For Muslims, doing regional duties such as Hajj and Umrah is critical. But such duties are known by their extremely crowded spaces due to the big number of people. Hajj and Umrah are considered one of the largest human gatherings, where millions of people gather in a specific time and place, whether in the Two Holy Mosques (Makkah and Madinah), in addition to millions of pilgrims in the holy sites. The Kingdom works to maintain the safety and security of pilgrims and protect them from the dangers of crowding and gathering during the annual Hajj and Umrah seasons, in line with the Kingdom's vision 2030 to harness the potentials and capabilities to serve the guests of Rahman.
Hajj and Umrah are a major focus of Vision 2030 as the Kingdom seeks to increase the number of Umrah performers to 30 million by 2030. To help the faithful to perform their religious duties comfortably in overcrowded areas, a crowd management system is a must to control the entering and exiting for each place. Since the number of people is very high, an intelligent crowd management system can be developed to reduce human effort and accelerate the management process. A crowd management process is based on detecting, tracking, and counting human faces using Artificial Intelligence techniques. Human faces detection and counting will be performed to calculate the number of existing visitors and face recognition will be used to identify all the humans for security and health purposes.

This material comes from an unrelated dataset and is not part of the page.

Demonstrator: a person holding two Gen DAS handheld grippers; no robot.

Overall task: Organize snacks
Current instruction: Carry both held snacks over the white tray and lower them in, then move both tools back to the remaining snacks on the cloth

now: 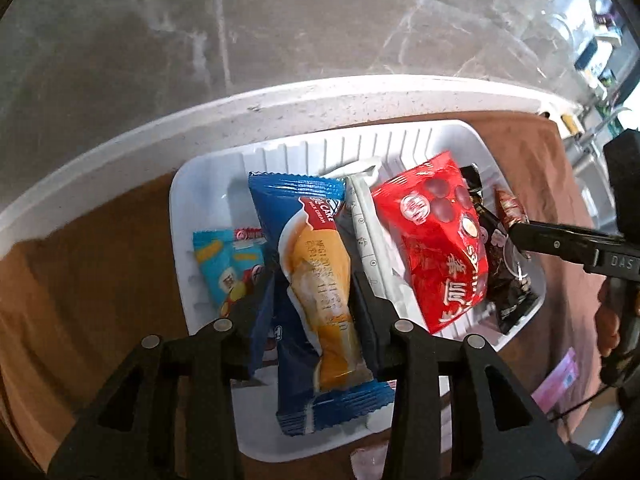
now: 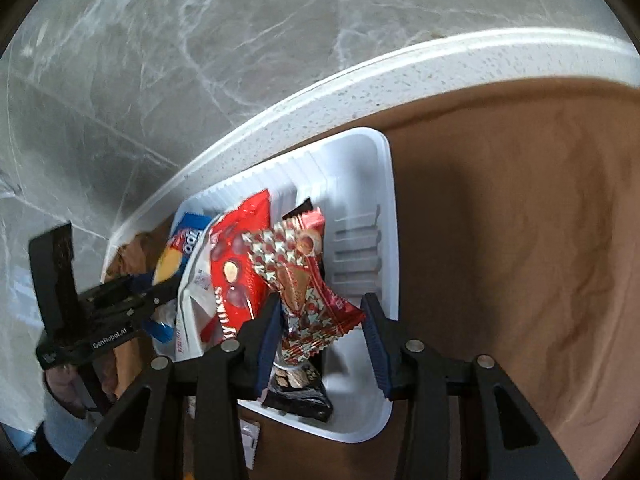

First and foremost, effective crowd management helps to ensure the safety of those at Hajj and Umrah, from the guests to the security staff, and the workers. When the Hajj takes place in Makkah, everyone in the venue should be able to perform their duties without worrying about their safety. The consequences of a poorly managed crowd can be disastrous, people can be injured and lives can be lost. Effective crowd management can help minimize the risk of overcrowding occurrences.
The main importance of the crowd management system comes out when manipulating the crowd and ensuring comfortable movement and a safe environment. In effect, controlling the entering and exiting of authorized people can enable the manipulation of the crowd flow through an automatic system. Also, the crowd management system allows detecting dangerous situation because of overcrowded areas and ensure a quick intervention of the special teams to fix the problem. Automatic crowd management helps to reduce human effort and accelerate the process. Watching many surveillance systems is a hard task that needs a focus to detect dangerous situations.

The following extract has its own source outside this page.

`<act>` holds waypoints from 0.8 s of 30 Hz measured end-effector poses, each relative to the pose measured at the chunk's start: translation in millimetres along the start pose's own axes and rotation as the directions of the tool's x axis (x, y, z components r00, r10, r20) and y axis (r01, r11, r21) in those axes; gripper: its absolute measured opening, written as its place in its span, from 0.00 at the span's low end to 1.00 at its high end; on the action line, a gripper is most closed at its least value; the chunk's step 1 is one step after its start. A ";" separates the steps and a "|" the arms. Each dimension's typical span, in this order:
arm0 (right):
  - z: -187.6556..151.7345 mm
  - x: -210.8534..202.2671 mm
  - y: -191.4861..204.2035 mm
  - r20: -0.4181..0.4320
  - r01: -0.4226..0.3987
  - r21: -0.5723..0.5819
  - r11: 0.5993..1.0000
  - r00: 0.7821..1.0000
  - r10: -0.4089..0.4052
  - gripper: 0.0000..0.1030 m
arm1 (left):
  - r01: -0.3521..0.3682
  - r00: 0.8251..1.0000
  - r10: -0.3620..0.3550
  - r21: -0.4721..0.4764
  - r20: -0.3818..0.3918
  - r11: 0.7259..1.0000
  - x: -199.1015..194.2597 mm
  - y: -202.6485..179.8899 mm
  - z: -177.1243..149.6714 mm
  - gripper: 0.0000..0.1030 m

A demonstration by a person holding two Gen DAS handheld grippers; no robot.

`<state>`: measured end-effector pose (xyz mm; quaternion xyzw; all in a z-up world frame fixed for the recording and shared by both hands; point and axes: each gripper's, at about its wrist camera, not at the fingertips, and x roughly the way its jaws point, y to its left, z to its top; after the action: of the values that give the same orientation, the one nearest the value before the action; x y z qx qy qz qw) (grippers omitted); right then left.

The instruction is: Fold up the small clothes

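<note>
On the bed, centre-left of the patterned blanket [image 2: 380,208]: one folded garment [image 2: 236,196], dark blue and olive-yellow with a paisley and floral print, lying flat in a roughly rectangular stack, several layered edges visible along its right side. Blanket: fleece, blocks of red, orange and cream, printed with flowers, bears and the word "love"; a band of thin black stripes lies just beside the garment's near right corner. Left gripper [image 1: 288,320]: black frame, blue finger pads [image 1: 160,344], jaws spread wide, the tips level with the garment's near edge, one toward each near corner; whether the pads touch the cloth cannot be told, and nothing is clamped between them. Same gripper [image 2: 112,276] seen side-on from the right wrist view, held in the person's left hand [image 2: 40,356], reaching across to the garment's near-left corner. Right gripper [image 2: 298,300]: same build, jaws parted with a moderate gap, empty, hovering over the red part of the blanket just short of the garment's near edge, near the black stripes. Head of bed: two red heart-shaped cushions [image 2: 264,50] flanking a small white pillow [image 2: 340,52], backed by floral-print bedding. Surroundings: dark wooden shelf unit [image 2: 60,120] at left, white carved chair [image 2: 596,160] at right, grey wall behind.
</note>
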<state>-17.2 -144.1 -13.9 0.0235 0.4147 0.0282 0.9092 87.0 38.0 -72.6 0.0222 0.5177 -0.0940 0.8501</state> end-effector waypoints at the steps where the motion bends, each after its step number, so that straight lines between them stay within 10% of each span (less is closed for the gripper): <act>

In Hajj and Umrah situation, people are continuously moving. So, there is a possibility to count a person twice or more and that may cause a problem. To overcome this problem, we propose to add a face recognition framework to the crowd management system to assign each person with an ID and track it. This method will allow controlling the entering of only authorized people to avoid overcrowded areas and to eliminate the multiple counts of the same person to get precise statistics. Besides, focusing on faces detection allows enhancing the counting process since it is impossible to detect the entire body of the person in an overcrowded area.

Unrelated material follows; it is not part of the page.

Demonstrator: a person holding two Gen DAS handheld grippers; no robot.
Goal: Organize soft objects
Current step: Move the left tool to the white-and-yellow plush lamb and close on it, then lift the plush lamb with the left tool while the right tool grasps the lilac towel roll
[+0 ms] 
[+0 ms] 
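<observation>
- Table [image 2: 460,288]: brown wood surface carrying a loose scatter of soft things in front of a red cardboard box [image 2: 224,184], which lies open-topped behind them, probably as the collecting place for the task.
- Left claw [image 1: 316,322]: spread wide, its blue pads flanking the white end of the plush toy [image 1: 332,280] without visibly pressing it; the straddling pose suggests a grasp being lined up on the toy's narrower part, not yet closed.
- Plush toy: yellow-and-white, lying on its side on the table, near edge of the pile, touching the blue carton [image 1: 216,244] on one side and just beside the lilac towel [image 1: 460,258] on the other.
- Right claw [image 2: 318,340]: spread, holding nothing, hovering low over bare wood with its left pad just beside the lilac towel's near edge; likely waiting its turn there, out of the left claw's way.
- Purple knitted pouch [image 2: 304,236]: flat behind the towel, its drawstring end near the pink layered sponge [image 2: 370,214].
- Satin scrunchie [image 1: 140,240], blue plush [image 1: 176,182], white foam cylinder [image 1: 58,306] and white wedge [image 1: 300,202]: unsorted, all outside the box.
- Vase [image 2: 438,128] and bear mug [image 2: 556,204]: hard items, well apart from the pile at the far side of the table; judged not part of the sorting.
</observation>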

The proposed crowd management system is mainly based on image processing tasks and data storage tasks. For image processing, the collected images are analyzed and human faces are detected and identified. Then each face's identifier (ID) is stored in a database for further recognition and eliminating the possibility of multiple counting. The recent advances in image processing techniques [
In this work, we propose to use the Yolo v4 object detection framework [
The Yolo v4 has collected many techniques at the same framework. It started by proposing novel data augmentation techniques and designed better loss functions. Then, spatial pyramid pooling [
The rest of the paper is organized as follows: section 2 will present an overview of related works with a discussion on the limitation of existing works. The proposed approach will be presented and detailed in section 3. In section 4, we present the experiment and report the achieved results while presenting a deep discussion on the efficiency of the proposed approach. Conclusions and future works will be presented in section 5.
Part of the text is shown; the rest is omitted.